[Problem statement]: Which lines of the data below hold "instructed"? Copy each of them.

BEGIN Data for review

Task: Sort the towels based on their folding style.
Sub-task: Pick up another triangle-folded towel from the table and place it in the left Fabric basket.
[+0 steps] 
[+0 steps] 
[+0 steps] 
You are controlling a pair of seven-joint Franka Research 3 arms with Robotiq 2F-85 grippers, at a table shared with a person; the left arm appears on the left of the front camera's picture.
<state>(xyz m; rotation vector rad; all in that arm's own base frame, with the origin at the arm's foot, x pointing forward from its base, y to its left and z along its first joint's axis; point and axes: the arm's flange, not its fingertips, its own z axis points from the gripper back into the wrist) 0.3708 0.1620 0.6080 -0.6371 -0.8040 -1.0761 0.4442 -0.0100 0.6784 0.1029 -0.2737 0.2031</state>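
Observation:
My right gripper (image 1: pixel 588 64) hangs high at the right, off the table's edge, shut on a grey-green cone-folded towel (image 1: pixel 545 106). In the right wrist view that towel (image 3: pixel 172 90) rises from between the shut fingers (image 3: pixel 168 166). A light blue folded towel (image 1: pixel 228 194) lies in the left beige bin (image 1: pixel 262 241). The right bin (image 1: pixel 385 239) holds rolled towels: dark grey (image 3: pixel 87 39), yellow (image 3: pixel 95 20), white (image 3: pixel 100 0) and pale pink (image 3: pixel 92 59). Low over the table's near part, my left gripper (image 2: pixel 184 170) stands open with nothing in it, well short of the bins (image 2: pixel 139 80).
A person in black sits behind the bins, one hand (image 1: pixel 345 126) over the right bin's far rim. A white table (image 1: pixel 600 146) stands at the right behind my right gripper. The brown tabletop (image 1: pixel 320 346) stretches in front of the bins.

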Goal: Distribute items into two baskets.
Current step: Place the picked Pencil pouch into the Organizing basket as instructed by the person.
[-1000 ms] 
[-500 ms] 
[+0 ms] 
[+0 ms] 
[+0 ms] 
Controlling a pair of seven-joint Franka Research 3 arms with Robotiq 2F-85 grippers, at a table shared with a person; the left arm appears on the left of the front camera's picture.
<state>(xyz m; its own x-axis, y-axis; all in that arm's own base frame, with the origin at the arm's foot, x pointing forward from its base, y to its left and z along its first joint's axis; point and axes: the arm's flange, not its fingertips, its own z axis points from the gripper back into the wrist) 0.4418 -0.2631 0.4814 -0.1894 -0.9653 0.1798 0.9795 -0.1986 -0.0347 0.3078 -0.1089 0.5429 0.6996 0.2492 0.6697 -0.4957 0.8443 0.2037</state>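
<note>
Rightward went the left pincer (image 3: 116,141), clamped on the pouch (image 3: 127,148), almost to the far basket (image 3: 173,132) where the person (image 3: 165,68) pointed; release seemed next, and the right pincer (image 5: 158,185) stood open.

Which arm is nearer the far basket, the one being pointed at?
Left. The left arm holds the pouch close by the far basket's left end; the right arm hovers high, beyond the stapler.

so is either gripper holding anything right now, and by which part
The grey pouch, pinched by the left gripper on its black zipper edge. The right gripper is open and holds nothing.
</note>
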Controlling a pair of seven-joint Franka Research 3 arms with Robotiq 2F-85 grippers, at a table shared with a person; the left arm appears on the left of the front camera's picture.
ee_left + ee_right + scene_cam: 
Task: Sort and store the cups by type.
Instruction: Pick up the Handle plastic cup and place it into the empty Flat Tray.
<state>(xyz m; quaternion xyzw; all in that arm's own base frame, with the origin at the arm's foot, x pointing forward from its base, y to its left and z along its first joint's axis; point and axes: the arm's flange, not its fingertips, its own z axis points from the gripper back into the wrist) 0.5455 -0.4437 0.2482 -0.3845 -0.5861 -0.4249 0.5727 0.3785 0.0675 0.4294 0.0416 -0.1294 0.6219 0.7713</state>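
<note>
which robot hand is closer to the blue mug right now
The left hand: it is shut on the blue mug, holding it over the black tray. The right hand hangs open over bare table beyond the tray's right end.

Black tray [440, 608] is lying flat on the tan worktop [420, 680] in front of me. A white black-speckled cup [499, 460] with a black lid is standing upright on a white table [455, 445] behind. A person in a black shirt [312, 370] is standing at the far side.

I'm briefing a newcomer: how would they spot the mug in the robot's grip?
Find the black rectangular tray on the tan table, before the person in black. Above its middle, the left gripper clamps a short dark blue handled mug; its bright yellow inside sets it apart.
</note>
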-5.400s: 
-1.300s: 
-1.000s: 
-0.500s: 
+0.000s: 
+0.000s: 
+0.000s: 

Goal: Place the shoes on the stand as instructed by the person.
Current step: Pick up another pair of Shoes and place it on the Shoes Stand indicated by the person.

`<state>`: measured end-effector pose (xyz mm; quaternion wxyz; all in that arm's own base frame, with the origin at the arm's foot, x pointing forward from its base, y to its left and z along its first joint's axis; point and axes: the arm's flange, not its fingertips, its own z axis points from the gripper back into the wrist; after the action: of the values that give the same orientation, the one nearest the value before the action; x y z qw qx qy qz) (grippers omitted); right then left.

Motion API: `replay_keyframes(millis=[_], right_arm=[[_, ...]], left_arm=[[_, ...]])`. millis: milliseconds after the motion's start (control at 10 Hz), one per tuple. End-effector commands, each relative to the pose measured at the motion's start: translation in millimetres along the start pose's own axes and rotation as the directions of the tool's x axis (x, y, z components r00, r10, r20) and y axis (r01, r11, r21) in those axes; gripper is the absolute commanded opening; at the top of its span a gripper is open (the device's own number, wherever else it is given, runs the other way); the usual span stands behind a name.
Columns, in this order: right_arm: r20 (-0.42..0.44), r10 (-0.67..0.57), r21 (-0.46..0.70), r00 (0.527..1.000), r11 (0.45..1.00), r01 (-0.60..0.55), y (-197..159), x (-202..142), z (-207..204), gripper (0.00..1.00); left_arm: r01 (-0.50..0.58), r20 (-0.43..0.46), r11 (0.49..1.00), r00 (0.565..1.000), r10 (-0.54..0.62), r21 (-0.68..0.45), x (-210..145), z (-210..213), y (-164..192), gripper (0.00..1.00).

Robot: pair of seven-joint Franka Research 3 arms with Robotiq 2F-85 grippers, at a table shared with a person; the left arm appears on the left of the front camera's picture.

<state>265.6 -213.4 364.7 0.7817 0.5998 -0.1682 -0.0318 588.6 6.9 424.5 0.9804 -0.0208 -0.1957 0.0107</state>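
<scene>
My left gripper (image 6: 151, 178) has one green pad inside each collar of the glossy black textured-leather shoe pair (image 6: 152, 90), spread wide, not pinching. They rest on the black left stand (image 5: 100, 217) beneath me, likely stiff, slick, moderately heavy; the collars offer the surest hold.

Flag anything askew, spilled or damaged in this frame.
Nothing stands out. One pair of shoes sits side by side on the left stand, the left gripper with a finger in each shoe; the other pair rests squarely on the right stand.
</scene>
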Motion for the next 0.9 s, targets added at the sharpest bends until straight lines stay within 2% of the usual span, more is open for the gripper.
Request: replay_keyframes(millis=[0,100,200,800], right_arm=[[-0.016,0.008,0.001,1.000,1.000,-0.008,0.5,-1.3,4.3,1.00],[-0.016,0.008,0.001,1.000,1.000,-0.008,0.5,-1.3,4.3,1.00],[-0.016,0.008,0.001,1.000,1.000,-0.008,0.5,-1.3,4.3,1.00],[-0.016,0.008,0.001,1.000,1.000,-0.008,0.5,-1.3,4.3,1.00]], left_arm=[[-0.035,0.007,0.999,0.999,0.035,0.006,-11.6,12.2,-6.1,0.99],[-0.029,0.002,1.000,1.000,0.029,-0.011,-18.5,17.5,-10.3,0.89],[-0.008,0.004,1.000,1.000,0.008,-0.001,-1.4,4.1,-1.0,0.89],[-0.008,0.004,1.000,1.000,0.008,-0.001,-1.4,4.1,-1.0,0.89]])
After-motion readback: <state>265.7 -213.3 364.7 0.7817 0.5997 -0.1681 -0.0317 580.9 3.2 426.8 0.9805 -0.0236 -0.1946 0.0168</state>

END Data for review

[Your solution]:
Current step: Place the picked Pencil pouch into the Organizing basket as instructed by the person.
Goal: Place the shoes on the stand as instructed by the person.

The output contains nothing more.